Last Updated on July 14, 2022 by Jay
In Excel, we can create a calculated column by first write a formula (in a cell), then drag down the column. In PowerQuery, you can also add “Custom Column” and input a formula. In Python, we create calculated columns very much like the way in PQ – we create a column and the calculation will apply to the whole column instead of the going row by row like the “drag down” approach in Excel. To create a calculated column, we basically 1. create a column, and 2) assign a calculation to it.
This tutorial is part of the “Integrate Python with Excel” series, you can find the table of content here for easier navigation.
Prepare a dataframe for demo
We’ll once again use the SP500 company list for this tutorial. Let’s load up the dataset from Wikipedia:
import pandas as pd df = pd.read_html('https://en.wikipedia.org/wiki/List_of_S%26P_500_companies')
Below is what the table looks like:
Next, let’s do some data manipulations! We have the HQ location, Date first added (to SP500 list), and the Founded Yr information. We are going to create four additional calculated columns to show the following:
City, State, Number of years on SP500, Age of company (since founding).
Key to creating calculated columns in pandas
Coming from an Excel and VBA background, we are tempted to loop through everything in a column. Meaning that we create a formula for one cell, then drag down. This is NOT how you do things in Python. The correct way to do calculation is similar to PowerQuery, where we perform operations on the entire column instead of loop through each row. One takeaway from this tutorial is that we never loop through a column in pandas, we perform operations on the entire column instead. This is known as “vectorized” operation. PowerQuery appears to do this, but just not as efficient as Python.
String operation in a pandas dataframe
Let’s look at the following example to split the city and state names from the HQ location column.
df['Headquarters Location'] is a pandas Series, which is kind of like a column in Excel or PowerQuery.
df['Headquarters Location'].str is the string values inside the column, which means we can use string methods directly on it. By doing operations this way, we are not looping through rows one by one.
>>> type(df['Headquarters Location']) <class 'pandas.core.series.Series'> >>> type(df['Headquarters Location'].str) <class 'pandas.core.strings.StringMethods'> df['City'] = df['Headquarters Location'].str.split(',', expand=True) df['State'] = df['Headquarters Location'].str.split(',', expand=True)

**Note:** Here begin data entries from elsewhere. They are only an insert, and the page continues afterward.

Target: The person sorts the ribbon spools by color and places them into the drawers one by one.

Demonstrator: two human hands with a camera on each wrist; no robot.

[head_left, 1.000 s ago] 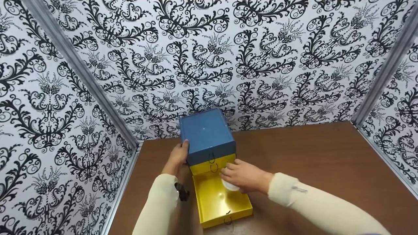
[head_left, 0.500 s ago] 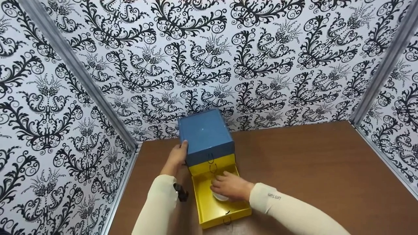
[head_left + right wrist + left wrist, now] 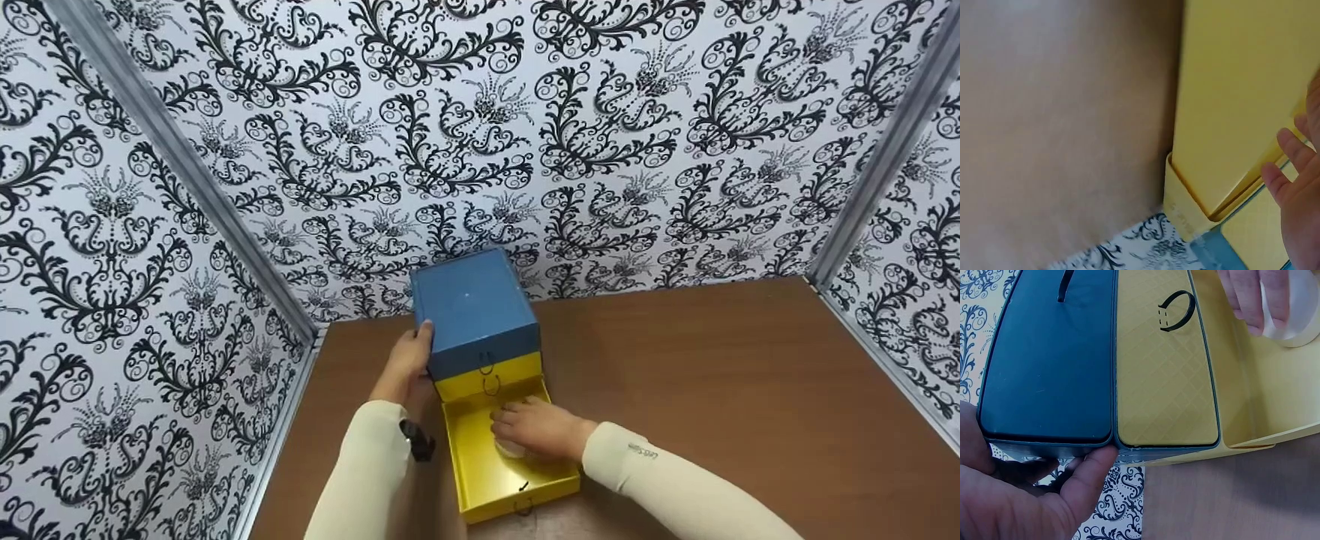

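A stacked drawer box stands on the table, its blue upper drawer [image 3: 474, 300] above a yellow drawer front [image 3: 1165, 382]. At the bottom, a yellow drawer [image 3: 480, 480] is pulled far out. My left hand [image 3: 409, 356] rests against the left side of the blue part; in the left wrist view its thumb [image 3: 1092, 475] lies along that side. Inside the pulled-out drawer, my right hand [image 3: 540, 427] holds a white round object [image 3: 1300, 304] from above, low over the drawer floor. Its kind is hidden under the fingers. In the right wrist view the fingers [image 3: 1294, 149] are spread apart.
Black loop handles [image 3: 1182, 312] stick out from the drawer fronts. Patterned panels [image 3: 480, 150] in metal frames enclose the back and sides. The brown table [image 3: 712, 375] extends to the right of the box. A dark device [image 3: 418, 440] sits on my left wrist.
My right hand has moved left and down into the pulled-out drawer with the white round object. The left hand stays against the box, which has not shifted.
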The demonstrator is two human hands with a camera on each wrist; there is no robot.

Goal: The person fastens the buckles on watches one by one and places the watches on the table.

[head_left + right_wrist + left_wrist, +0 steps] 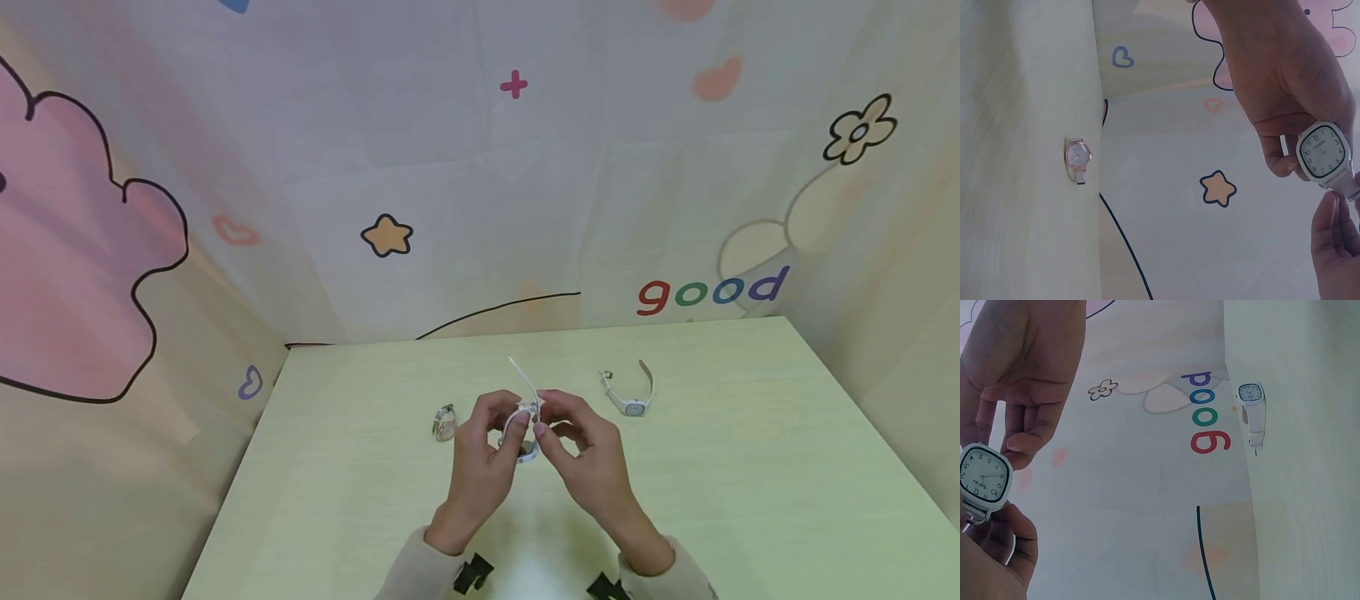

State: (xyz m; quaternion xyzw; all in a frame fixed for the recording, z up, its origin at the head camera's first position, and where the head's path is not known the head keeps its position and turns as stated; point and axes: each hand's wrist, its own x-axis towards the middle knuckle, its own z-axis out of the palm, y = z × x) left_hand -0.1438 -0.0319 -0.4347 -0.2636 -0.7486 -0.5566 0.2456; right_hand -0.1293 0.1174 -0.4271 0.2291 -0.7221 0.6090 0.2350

Datetime operation on a pandas dataframe
Next, let’s calculate the number of years the company has been on the SP500 list. We can use the column “Date first added” to derive this. First we need to know what type of data is stored in that column. We can find out by checking the first item in the column.
df['Date first added'] '1976-08-09'
So clearly, the column contains string data. It also appears that some companies have two dates stored in that column (e..g AT&T). For the demo purpose, we’ll use the first date and simply ignore the 2nd date.
df['Date first added'] = df['Date first added'].str.split('(', expand=True)
Let’s convert the column into a
datetime object, which is the standard data type for date and time in Python. Remember that we should never loop each row to perform a calculation. pandas actually provides a convenient way to convert string values into
datetime data type.
df['Date first added'] = pd.to_datetime(df['Date first added'])
Once the column is in
datetime data type, calculating time duration becomes easy. We are going to import
datetime library to handle date and time.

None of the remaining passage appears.